**EXTRACTED ENTRIES**

== == ==

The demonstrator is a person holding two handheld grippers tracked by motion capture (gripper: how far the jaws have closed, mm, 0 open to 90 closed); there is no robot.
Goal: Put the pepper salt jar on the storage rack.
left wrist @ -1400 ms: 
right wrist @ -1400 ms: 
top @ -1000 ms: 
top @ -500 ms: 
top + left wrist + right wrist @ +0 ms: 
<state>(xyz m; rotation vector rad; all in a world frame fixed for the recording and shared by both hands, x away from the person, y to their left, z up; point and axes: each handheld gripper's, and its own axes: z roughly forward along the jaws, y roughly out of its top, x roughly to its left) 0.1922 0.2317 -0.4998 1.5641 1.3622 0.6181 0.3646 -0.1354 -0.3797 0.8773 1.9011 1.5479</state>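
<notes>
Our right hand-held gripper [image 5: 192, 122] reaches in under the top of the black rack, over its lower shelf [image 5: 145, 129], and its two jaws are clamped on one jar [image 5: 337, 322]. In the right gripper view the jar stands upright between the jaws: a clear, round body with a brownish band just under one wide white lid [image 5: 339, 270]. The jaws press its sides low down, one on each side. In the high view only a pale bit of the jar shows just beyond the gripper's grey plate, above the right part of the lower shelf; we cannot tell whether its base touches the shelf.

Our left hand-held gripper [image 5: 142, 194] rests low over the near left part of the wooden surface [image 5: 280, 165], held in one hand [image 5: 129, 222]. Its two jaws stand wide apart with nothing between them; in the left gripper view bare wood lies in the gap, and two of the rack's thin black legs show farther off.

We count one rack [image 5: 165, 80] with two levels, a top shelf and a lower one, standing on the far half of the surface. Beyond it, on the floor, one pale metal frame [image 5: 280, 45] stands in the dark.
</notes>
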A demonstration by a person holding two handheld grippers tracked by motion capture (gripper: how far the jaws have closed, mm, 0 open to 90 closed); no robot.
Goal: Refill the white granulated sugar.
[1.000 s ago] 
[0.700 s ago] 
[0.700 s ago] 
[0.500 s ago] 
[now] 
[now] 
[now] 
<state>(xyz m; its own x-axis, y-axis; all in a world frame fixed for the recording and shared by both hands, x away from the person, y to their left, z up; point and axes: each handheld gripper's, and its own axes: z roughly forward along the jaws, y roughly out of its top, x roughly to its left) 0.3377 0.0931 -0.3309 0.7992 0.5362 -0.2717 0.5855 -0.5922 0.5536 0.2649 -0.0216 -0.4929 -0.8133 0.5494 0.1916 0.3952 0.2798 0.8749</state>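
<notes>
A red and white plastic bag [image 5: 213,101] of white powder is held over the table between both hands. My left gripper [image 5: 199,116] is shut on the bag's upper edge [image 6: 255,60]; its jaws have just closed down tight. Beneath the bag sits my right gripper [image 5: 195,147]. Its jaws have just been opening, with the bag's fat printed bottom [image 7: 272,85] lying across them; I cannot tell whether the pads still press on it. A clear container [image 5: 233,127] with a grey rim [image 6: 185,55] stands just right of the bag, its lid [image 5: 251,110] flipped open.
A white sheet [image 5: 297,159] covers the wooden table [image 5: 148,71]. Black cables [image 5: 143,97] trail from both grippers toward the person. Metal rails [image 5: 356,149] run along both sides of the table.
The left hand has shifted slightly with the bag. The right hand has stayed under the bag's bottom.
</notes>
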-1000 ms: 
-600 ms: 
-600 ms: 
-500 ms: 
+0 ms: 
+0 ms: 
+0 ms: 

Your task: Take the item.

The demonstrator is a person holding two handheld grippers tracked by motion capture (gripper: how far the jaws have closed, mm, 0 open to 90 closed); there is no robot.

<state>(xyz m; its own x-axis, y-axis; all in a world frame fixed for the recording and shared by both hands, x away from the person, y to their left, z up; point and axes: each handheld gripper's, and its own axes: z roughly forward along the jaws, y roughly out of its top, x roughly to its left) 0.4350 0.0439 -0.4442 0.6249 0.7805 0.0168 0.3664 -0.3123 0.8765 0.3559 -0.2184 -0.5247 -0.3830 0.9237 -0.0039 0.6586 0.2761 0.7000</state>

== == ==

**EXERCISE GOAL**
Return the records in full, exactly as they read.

**OUTPUT OF THE TASK**
The demonstrator is a person holding two handheld grippers tracked by motion capture (gripper: how far the jaws have closed, mm, 0 open to 90 closed); there is no robot.
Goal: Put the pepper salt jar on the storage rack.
left wrist @ -1400 ms: 
right wrist @ -1400 ms: 
top @ -1000 ms: 
top @ -500 ms: 
top + left wrist + right wrist @ +0 ms: 
<state>(xyz m; rotation vector rad; all in a world frame fixed for the recording and shared by both hands, x away from the person, y to their left, z up; point and axes: each handheld gripper's, and its own axes: z roughly forward along the jaws, y roughly out of its top, x roughly to its left) 0.1922 0.2317 -0.4998 1.5641 1.3622 0.6181 0.3646 -0.1354 -0.3797 0.8773 1.9011 1.5479</state>
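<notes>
Our right hand-held gripper [image 5: 192, 122] reaches in under the top of the black rack, over its lower shelf [image 5: 145, 129], and its two jaws are clamped on one jar [image 5: 337, 322]. In the right gripper view the jar stands upright between the jaws: a clear, round body with a brownish band just under one wide white lid [image 5: 339, 270]. The jaws press its sides low down, one on each side. In the high view only a pale bit of the jar shows just beyond the gripper's grey plate, above the right part of the lower shelf; we cannot tell whether its base touches the shelf.

Our left hand-held gripper [image 5: 142, 194] rests low over the near left part of the wooden surface [image 5: 280, 165], held in one hand [image 5: 129, 222]. Its two jaws stand wide apart with nothing between them; in the left gripper view bare wood lies in the gap, and two of the rack's thin black legs show farther off.

We count one rack [image 5: 165, 80] with two levels, a top shelf and a lower one, standing on the far half of the surface. Beyond it, on the floor, one pale metal frame [image 5: 280, 45] stands in the dark.
</notes>
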A demonstration by a person holding two handheld grippers tracked by motion capture (gripper: how far the jaws have closed, mm, 0 open to 90 closed); no robot.
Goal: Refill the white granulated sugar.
[1.000 s ago] 
[0.700 s ago] 
[0.700 s ago] 
[0.500 s ago] 
[now] 
[now] 
[now] 
<state>(xyz m; its own x-axis, y-axis; all in a world frame fixed for the recording and shared by both hands, x away from the person, y to their left, z up; point and axes: each handheld gripper's, and its own axes: z roughly forward along the jaws, y roughly out of its top, x roughly to its left) 0.3377 0.0931 -0.3309 0.7992 0.5362 -0.2717 0.5855 -0.5922 0.5536 0.2649 -0.0216 -0.4929 -0.8133 0.5494 0.1916 0.3952 0.2798 0.8749</state>
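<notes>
A red and white plastic bag [image 5: 213,101] of white powder is held over the table between both hands. My left gripper [image 5: 199,116] is shut on the bag's upper edge [image 6: 255,60]; its jaws have just closed down tight. Beneath the bag sits my right gripper [image 5: 195,147]. Its jaws have just been opening, with the bag's fat printed bottom [image 7: 272,85] lying across them; I cannot tell whether the pads still press on it. A clear container [image 5: 233,127] with a grey rim [image 6: 185,55] stands just right of the bag, its lid [image 5: 251,110] flipped open.
A white sheet [image 5: 297,159] covers the wooden table [image 5: 148,71]. Black cables [image 5: 143,97] trail from both grippers toward the person. Metal rails [image 5: 356,149] run along both sides of the table.
The left hand has shifted slightly with the bag. The right hand has stayed under the bag's bottom.
</notes>
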-1000 ms: 
-600 ms: 
-600 ms: 
-500 ms: 
+0 ms: 
+0 ms: 
+0 ms: 

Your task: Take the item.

The demonstrator is a person holding two handheld grippers tracked by motion capture (gripper: how far the jaws have closed, mm, 0 open to 90 closed); there is no robot.

<state>(xyz m; its own x-axis, y-axis; all in a world frame fixed for the recording and shared by both hands, x away from the person, y to their left, z up; point and axes: each handheld gripper's, and its own axes: z roughly forward along the jaws, y roughly out of its top, x roughly to its left) 0.4350 0.0439 -0.4442 0.6249 0.7805 0.0168 0.3664 -0.3123 0.8765 0.3559 -0.2184 -0.5247 -0.3830 0.9237 -0.0039 0.6586 0.2761 0.7000</state>

The response to the exercise has been completed.